═══ Supplied data

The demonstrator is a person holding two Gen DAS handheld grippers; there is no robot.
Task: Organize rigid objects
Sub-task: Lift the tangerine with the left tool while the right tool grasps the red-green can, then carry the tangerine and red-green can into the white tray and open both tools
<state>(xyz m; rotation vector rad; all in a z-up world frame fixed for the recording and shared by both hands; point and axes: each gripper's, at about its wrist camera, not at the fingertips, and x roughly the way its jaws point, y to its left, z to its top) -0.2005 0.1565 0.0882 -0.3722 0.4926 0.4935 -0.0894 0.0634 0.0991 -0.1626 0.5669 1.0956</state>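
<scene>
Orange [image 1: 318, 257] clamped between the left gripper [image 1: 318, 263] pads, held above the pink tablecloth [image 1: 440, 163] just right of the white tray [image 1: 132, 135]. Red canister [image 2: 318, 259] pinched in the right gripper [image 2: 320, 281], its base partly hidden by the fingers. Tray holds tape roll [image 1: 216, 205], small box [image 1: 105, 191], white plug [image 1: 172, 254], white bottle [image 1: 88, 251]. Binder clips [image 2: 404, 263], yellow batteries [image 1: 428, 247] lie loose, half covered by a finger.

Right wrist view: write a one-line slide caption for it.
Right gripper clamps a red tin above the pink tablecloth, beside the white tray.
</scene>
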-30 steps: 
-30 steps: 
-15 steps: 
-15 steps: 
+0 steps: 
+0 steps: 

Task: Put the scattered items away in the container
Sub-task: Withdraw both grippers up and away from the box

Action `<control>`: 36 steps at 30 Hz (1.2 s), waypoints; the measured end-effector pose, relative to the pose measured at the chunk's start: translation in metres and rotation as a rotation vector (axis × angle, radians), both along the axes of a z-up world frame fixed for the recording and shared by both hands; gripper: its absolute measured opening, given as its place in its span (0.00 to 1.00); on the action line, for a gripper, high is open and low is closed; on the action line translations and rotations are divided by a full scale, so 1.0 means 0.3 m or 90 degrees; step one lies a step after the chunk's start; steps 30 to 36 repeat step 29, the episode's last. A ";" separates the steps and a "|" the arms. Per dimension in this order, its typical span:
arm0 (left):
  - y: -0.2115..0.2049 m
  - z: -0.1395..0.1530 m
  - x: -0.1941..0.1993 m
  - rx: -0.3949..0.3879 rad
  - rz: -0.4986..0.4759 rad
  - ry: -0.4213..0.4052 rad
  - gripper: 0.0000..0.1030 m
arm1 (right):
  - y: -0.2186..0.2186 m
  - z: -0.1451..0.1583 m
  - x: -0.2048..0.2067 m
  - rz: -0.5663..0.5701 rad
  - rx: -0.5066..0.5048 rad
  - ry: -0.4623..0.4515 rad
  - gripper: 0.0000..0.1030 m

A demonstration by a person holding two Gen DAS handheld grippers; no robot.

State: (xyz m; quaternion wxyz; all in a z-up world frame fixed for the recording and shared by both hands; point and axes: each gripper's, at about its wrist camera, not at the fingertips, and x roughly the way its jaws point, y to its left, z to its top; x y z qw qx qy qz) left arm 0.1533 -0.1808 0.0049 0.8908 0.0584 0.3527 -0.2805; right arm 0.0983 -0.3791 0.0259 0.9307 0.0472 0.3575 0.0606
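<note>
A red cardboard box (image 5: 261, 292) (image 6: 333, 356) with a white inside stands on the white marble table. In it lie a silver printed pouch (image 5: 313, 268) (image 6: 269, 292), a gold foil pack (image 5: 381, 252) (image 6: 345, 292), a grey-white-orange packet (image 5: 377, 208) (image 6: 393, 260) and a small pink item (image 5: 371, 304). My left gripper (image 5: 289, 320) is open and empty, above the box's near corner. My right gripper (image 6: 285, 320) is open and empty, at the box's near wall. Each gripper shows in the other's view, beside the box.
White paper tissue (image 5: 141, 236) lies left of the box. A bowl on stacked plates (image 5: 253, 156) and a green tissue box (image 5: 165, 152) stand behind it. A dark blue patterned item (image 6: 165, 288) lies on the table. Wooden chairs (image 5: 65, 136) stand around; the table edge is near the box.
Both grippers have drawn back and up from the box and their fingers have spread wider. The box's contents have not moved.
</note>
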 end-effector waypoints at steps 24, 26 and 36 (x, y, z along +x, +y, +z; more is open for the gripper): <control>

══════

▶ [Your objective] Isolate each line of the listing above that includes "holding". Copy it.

▶ [Answer box]
The demonstrator is a person holding two Gen DAS handheld grippers; there is no robot.
A demonstration by a person holding two Gen DAS handheld grippers; no robot.

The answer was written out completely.